**PROVIDED DATA:**
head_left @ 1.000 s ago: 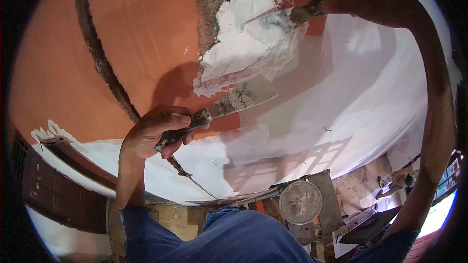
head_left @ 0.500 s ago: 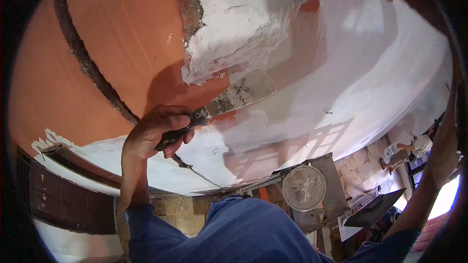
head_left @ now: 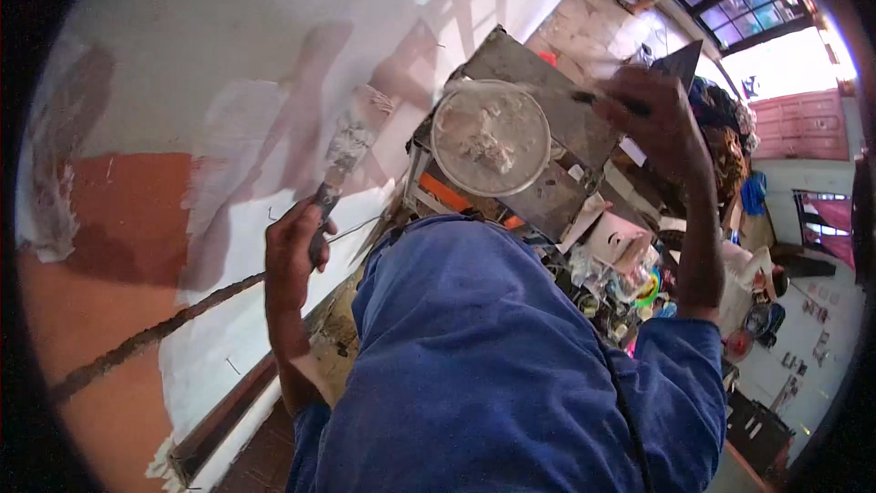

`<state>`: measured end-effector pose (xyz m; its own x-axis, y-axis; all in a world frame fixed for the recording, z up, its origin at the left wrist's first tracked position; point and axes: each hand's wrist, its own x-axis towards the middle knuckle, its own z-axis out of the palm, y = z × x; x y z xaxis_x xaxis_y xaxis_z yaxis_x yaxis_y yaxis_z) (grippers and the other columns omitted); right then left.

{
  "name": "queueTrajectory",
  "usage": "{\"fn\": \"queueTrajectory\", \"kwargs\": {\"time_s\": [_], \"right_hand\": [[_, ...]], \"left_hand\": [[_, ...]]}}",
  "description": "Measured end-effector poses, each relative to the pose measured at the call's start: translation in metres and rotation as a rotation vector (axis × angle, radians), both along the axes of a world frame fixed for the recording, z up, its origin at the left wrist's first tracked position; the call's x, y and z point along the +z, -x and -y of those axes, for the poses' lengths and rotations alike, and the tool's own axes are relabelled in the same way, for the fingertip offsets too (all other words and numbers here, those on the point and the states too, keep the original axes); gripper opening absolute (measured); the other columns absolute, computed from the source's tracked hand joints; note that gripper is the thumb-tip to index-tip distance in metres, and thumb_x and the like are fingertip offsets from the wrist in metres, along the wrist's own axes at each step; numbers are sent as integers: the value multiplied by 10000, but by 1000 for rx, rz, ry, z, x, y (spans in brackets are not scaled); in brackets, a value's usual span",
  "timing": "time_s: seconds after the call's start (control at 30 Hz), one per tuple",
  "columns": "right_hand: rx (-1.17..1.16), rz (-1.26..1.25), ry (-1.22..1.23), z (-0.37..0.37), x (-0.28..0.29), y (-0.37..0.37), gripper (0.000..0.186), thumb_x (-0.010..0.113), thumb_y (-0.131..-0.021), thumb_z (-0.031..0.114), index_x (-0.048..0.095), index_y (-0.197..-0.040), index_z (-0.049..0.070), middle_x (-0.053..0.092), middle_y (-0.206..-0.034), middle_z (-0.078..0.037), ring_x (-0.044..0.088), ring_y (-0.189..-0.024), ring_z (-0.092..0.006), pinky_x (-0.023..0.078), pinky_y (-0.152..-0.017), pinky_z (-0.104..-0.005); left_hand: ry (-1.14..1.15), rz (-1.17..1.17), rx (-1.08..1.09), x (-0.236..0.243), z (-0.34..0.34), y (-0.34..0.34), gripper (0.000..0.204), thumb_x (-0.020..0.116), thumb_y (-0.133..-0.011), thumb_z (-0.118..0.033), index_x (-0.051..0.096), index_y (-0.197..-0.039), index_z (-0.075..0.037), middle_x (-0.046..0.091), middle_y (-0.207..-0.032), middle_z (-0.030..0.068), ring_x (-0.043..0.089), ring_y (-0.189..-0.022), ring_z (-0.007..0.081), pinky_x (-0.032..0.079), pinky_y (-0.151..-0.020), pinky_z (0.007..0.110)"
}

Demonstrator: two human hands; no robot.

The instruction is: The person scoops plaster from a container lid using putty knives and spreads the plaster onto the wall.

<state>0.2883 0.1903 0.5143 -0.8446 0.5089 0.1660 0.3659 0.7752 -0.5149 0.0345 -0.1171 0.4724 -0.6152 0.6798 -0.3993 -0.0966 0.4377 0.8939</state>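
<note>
Filler [head_left: 493,153] sat in a rough lump inside a round tub [head_left: 500,194], and the tub was parked on a grey board [head_left: 511,59], close to its wall-side edge and a bit short of its far corner. Looked to me like the loading-up step, getting filler onto a blade at the tub. Next move, I reckon, called for tipping the right-hand blade down into the lump, taking a modest scoop and wiping it off over the tub so any drips landed inside. As for grip, both hands were busy, 1 scraper each. Left hand [head_left: 294,246] had its fingers wrapped snugly round the dark handle of scraper no. 1 [head_left: 349,141], so yeah, closed on it; the blade stuck up and away from the body, smeared with pale stuff, in front of the wall [head_left: 255,18]. Couldn't tell if it actually touched the wall. Right hand [head_left: 662,123] was pretty blurry, but it seemed closed round the dark handle of scraper no. 2 [head_left: 584,97], out near the board's right edge, with a pale streak, probably the blade, reaching left across the tub's far rim. Whether that touched anything, no idea, too blurred.
</note>
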Motion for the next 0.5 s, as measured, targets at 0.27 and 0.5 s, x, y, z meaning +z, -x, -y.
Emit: {"fn": "queueTrajectory", "kwargs": {"time_s": [0.27, 0.5], "right_hand": [[-235, 92, -29, 62, -73, -98, 252, 703, -662, 84, 641, -900, 27, 520, -704, -81, 534, -632, -221, 433, -578, -334], [-327, 121, -40, 86, -90, -100, 241, 692, -685, 144, 632, -899, 51, 516, -724, -74, 535, -656, -229, 433, -591, -333]], "left_hand": [[133, -135, -278, -31, -36, -26, 321, 480, -888, -220, 554, -1131, -24, 561, -681, 34, 417, -481, 43, 354, -429, 199], [136, -381, -495, -35, -51, -29, 317, 500, -877, -214, 564, -1091, 11, 605, -732, 96, 513, -593, 120, 442, -580, 268]]}}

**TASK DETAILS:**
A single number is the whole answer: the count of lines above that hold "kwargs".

**ANSWER BOX:**
2